XABCDEF do Trauma: ATLS

A ATLS (Advanced Trauma Life Support) irá disponibilizar em sua 11º edição, uma atualização importante sobre a avaliação primária.

Como será o novo mnemônico?

X – Exsanguinação

– Identificar e conter hemorragias massivas

A – Vias Aéreas +controle manual cervical

– Realizar desobstrução das VA e restringir movimentos do pescoço

B- Ventilação/Oxigenação

-Exame físico, uso de oximetria e oferta de oxigênio

C -Circulação

-Perfusão, pulsos, coloração + temperatura da pele, sangramentos

D – Neurológico

-Glasgow – Pupilas – Sinais de TCE

E – Exposição e controle de temperatura

-Hipotermia pode ser letal – observar outras lesões

*F – Fatores associados*

-Populações especiais: Criança, idoso, gestante

Não confunda com o XABCDE do PHTLS!

O PHTLS fala do atendimento pré-hospitalar ou traumatizado, já o ATLS fala do suporte avançado de vida no trauma. Ou seja:

No PHTLS vai estudar e trazer referências sobre o atendimento de uma vítima antes dela chegar no Hospital, portanto, no caso de um acidente na rua ou em qualquer outro local que não seja no hospitalar.

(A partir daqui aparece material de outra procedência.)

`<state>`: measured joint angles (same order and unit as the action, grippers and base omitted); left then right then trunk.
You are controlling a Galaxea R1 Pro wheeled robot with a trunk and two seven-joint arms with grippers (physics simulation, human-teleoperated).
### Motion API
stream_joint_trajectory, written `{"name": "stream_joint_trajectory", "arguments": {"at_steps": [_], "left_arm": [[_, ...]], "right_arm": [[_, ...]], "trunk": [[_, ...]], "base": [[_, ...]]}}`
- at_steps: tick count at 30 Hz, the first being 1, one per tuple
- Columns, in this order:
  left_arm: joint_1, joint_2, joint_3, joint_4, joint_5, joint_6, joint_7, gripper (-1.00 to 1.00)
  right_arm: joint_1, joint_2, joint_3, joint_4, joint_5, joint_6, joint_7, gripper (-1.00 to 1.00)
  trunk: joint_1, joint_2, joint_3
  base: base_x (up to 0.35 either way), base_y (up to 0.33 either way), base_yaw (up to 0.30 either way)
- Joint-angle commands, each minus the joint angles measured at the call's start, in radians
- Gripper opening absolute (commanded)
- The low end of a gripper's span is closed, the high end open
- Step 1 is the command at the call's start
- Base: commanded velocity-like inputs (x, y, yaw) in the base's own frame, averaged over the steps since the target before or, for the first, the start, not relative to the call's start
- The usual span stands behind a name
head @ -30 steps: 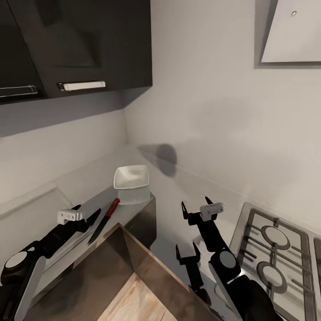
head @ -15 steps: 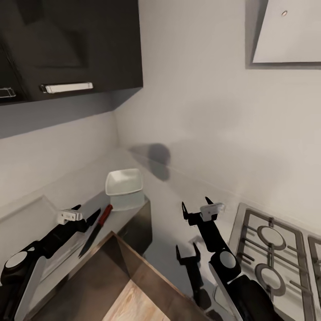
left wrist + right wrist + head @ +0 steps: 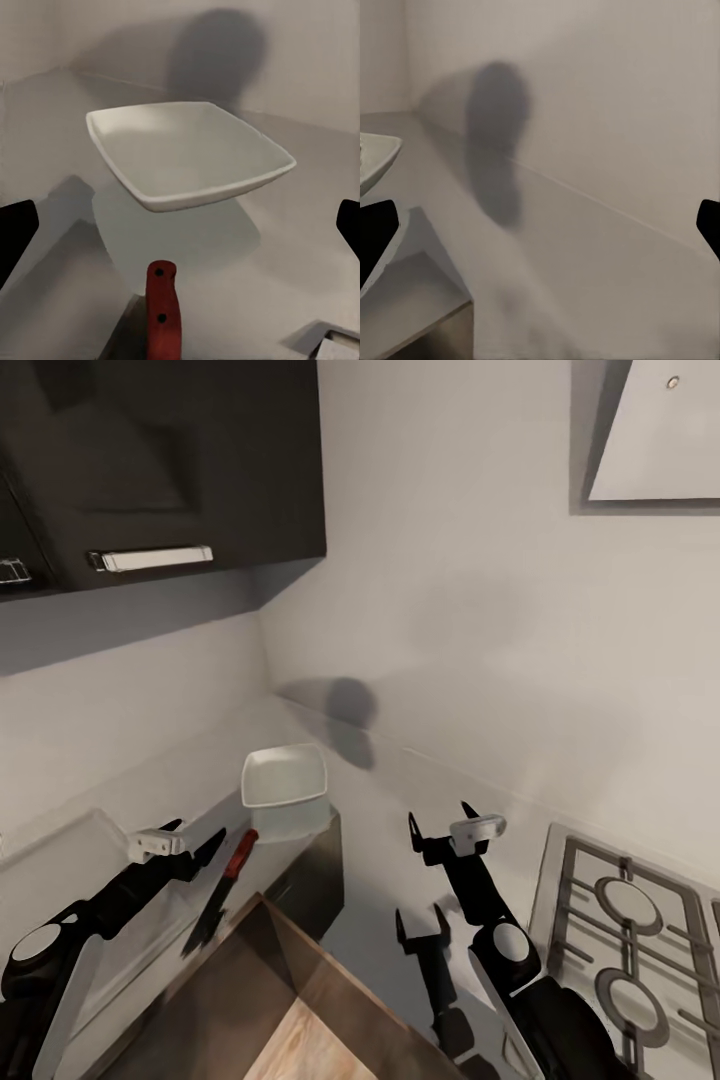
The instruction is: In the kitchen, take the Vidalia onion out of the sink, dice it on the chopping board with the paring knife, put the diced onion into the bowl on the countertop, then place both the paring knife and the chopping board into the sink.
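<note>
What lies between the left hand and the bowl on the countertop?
In the left wrist view, the paring knife lies there, its red handle pointing at the bowl. The head view shows it beside the left hand.

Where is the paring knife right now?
In the head view the paring knife lies on the grey countertop at lower left, between the left gripper and the white bowl, red handle toward the bowl.

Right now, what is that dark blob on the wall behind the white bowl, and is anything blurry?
Head view: the blob is a soft-edged shadow on the pale wall behind the bowl. Left wrist view: the same shadow rises behind the bowl, which looks sharp, as does the paring knife's red handle. Right wrist view: the shadow stretches across wall and countertop; nothing looks noticeably blurred.
</note>
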<state>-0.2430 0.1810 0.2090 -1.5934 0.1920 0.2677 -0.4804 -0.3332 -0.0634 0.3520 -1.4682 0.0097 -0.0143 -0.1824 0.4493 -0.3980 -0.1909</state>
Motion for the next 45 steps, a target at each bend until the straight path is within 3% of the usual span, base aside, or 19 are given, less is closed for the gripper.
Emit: {"name": "stream_joint_trajectory", "arguments": {"at_steps": [1,10,19,24,28,31,33,35,36,42,43,45], "left_arm": [[-0.001,0.0,0.001,0.0,0.01,0.01,-0.003,1.0],[-0.002,-0.004,0.001,0.0,0.01,0.026,0.001,1.0],[-0.162,-0.016,0.0,0.001,0.01,0.281,0.02,1.0],[-0.298,-0.028,-0.01,0.003,0.01,0.464,0.06,1.0],[-0.42,-0.066,-0.062,0.006,0.009,0.642,0.145,1.0],[-0.477,-0.079,-0.105,0.017,0.01,0.696,0.229,1.0],[-0.552,-0.086,-0.129,0.088,0.01,0.714,0.296,1.0],[-0.593,-0.089,-0.133,0.143,0.01,0.717,0.309,1.0],[-0.639,-0.093,-0.136,0.207,0.01,0.72,0.317,1.0],[-0.789,-0.098,-0.14,0.447,0.01,0.722,0.329,1.0],[-0.842,-0.099,-0.141,0.538,0.01,0.722,0.332,1.0],[-0.879,-0.1,-0.141,0.607,0.01,0.721,0.34,1.0]], "right_arm": [[-0.001,0.0,0.002,0.0,0.001,0.0,-0.01,1.0],[-0.001,0.0,0.001,0.0,0.001,0.002,-0.088,1.0],[-0.001,0.0,0.001,0.0,0.0,0.002,-0.095,1.0],[-0.001,0.001,0.001,0.0,0.0,0.002,-0.098,1.0],[-0.001,0.002,0.001,-0.001,0.0,0.002,-0.098,1.0],[-0.001,0.002,0.001,0.0,0.001,0.002,-0.098,1.0],[-0.001,0.002,0.001,0.0,0.001,0.002,-0.098,1.0],[-0.001,0.002,0.001,0.0,0.001,0.003,-0.098,1.0],[-0.001,0.002,0.001,0.0,0.001,0.003,-0.098,1.0],[-0.001,0.002,0.001,0.0,0.001,0.003,-0.098,1.0],[-0.001,0.002,0.001,0.0,0.001,0.003,-0.098,1.0],[-0.001,0.002,0.001,0.0,0.001,0.002,-0.098,1.0]], "trunk": [[0.001,-0.002,-0.002],[0.001,-0.002,-0.002],[0.001,-0.002,-0.002],[0.001,-0.002,-0.002],[0.001,-0.002,-0.002],[0.001,-0.002,-0.002],[0.001,-0.002,-0.002],[0.001,-0.002,-0.002],[0.001,-0.002,-0.002],[0.001,-0.002,-0.002],[0.001,-0.002,-0.002],[0.001,-0.002,-0.002]], "base": [[0.041,0.099,0.0],[0.009,0.022,0.0],[0.0,0.0,0.0],[0.0,0.0,0.0],[0.0,0.0,0.0],[0.0,0.0,0.0],[0.0,0.0,0.0],[0.0,0.0,0.0],[0.0,0.0,0.0],[0.0,0.0,0.0],[0.0,0.0,0.0],[0.0,0.0,0.0]]}}
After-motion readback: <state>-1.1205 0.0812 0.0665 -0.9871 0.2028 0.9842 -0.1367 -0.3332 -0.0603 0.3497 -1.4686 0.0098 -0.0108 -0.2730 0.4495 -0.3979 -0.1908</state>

Já o ATLS irá tratar apenas de procedimentos avançados, ou seja, procedimentos que serão realizados por médicos ou até enfermeiros porém dentro do ambiente hospitalar.

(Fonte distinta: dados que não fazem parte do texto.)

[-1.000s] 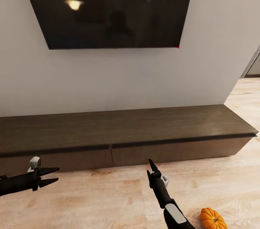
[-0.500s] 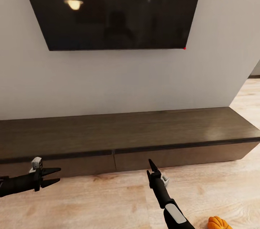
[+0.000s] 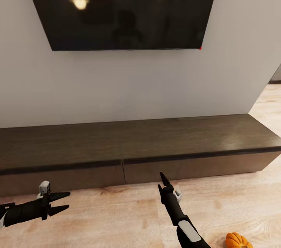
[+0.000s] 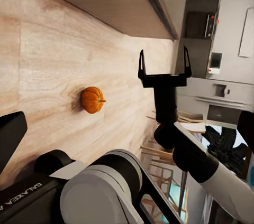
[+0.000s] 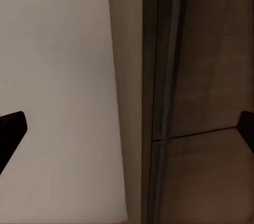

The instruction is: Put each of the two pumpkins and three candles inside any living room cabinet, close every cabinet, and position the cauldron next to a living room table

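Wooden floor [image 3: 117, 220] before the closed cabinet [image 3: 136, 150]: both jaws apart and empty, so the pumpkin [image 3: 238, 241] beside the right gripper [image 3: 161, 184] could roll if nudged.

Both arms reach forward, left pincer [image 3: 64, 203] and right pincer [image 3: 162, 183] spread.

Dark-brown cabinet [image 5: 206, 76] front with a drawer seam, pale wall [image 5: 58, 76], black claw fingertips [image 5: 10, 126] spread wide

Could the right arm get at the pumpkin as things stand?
Probably yes. The pumpkin lies on bare floor beside the right arm, nothing between them, but the open right gripper points at the cabinet, so it must swing back.
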Tool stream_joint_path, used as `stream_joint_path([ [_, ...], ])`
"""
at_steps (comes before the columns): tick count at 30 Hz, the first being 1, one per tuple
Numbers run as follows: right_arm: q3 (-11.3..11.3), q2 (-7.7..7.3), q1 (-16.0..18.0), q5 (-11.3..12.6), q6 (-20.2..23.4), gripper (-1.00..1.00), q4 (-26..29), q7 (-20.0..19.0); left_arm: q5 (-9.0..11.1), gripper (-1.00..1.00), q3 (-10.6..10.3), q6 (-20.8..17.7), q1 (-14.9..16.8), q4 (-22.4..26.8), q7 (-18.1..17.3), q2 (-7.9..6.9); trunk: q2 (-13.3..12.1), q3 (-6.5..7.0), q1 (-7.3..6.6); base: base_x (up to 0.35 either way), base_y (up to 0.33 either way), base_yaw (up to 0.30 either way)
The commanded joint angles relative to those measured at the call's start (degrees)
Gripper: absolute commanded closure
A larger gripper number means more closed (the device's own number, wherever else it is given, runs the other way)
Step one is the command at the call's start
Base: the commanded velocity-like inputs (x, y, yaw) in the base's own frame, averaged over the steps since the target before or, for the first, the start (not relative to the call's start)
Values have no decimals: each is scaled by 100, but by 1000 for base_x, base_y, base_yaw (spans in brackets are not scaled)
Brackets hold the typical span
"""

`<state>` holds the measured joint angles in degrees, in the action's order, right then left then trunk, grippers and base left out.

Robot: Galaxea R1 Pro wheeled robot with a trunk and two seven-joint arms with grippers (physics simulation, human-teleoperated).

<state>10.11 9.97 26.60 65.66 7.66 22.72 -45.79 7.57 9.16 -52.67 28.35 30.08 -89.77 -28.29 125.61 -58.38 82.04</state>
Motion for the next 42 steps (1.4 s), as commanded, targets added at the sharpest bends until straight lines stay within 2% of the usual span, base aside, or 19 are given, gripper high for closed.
stream_joint_path([
  [1, 11, 3, 3, 53, 60, -100, 0, -26, 2, -100, 12, -53, 0, 8, -23, 2, 43, -23, 22, 0, 0, 0],
  [8, -2, 3, 3, 31, 60, -100, 11, -88, 7, -100, 26, -34, -5, 22, -23, 24, 324, -149, 175, 0, 0, 0],
  [11, -20, 3, 3, 25, 60, -100, 18, -209, 8, -100, 23, -33, -5, 21, -23, 25, 324, -149, 175, 0, 0, 0],
  [13, -91, 3, 3, 14, 60, -100, 26, -574, 8, -100, 19, -33, -5, 21, -23, 50, 364, -167, 197, 0, 0, 0],
  [16, -178, 3, 3, 10, 60, -100, 30, -767, 7, -100, 23, -28, -5, 23, -23, 93, 485, -220, 263, 0, 0, 0],
  [30, -207, 3, 3, 9, 58, -100, 48, -860, 7, -100, 16, -24, -5, 24, -23, 117, 1046, -472, 571, 0, 0, 0],
  [35, -211, 3, 3, 1, 53, -100, 55, -1360, 7, -100, 15, -24, -5, 24, -23, 140, 1166, -526, 637, 0, 0, 0],
  [40, -211, 3, 3, 0, 51, -100, 54, -1462, 7, -100, 15, -24, -5, 25, -23, 148, 1367, -615, 746, 0, 0, 0],
  [42, -211, 3, 3, 0, 51, -100, 55, -1476, 7, -100, 15, -24, -5, 25, -23, 148, 1367, -615, 746, 0, 0, 0],
])
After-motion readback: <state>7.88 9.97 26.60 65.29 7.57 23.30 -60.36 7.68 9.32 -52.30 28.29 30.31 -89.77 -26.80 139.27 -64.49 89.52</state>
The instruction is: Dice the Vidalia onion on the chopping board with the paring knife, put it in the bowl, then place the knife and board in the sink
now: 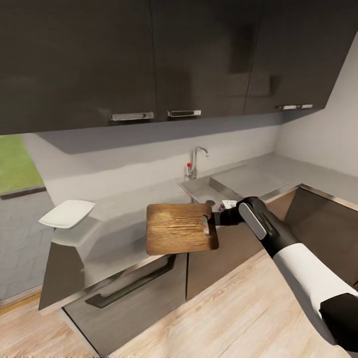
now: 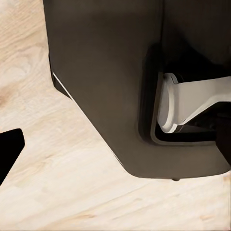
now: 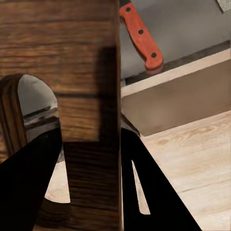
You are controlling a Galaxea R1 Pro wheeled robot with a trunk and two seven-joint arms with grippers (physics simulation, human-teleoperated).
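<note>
The dark brown chopping board (image 1: pixel 179 228) hangs level over the countertop's (image 1: pixel 119 238) front edge, just in front of the sink (image 1: pixel 199 188). My right gripper (image 1: pixel 215 218) is shut on the board's short edge by the handle slot (image 1: pixel 205 224). In the right wrist view its black fingers (image 3: pixel 29 178) clamp the board (image 3: pixel 57 48), one passing through the slot. The paring knife's red handle (image 3: pixel 142 38) lies on a grey surface beyond the board's edge, its blade out of frame. The white bowl (image 1: pixel 67 213) sits at the counter's left end. The onion is hidden.
A chrome tap (image 1: pixel 196 161) with a red-tipped lever stands behind the sink. Black upper cabinets hang overhead and brown lower cabinets (image 1: pixel 134 293) front the counter. The left wrist view shows wood floor, the robot's dark base (image 2: pixel 110 86) and one black finger (image 2: pixel 9 149).
</note>
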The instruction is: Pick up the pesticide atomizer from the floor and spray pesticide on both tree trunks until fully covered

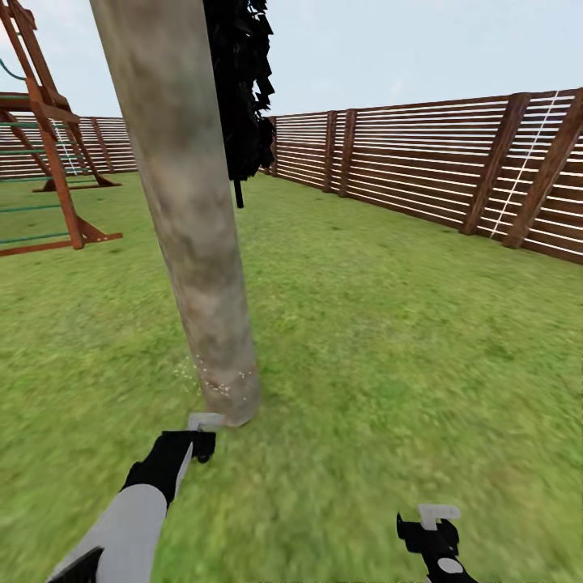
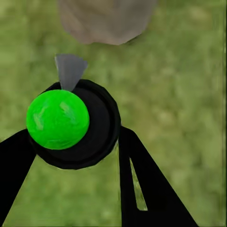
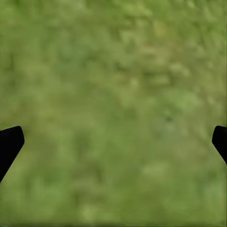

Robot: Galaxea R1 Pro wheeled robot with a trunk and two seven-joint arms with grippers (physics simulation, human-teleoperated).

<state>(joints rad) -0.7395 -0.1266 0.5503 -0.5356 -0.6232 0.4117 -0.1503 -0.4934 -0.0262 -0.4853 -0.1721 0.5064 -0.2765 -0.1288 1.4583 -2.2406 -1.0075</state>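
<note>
The left gripper [image 2: 71, 142] clasps the sprayer [image 2: 71, 125], nozzle toward the base of the tree trunk [image 1: 190, 235] just ahead. The right gripper [image 1: 429, 538] hangs spread and empty over the grass [image 1: 389, 364]. Open lawn runs right to the slatted fence [image 1: 437, 162]; a wooden play frame [image 1: 48, 146] stands far left. No writing shows.

Mottled grey-beige tree trunk [image 1: 190, 219]; green lawn [image 1: 389, 324]; reddish-brown slatted fence [image 1: 437, 166]; bright-green-capped black atomizer [image 2: 71, 125].
</note>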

Contudo, essa atualização trazendo “F” ela aconteceu dentro do ATLS então que dizer, que é uma atualização para ser praticada dentro do ambiente hospitalar!

Essa atualização do ATLS que ainda vai acontecer, ela vai tratar do ambiente INTRA HOSPITALAR, então para quem trabalha no ambiente Extra hospitalar (APH), isso não vai mudar nada, continuando até então o protocolo XABCDE.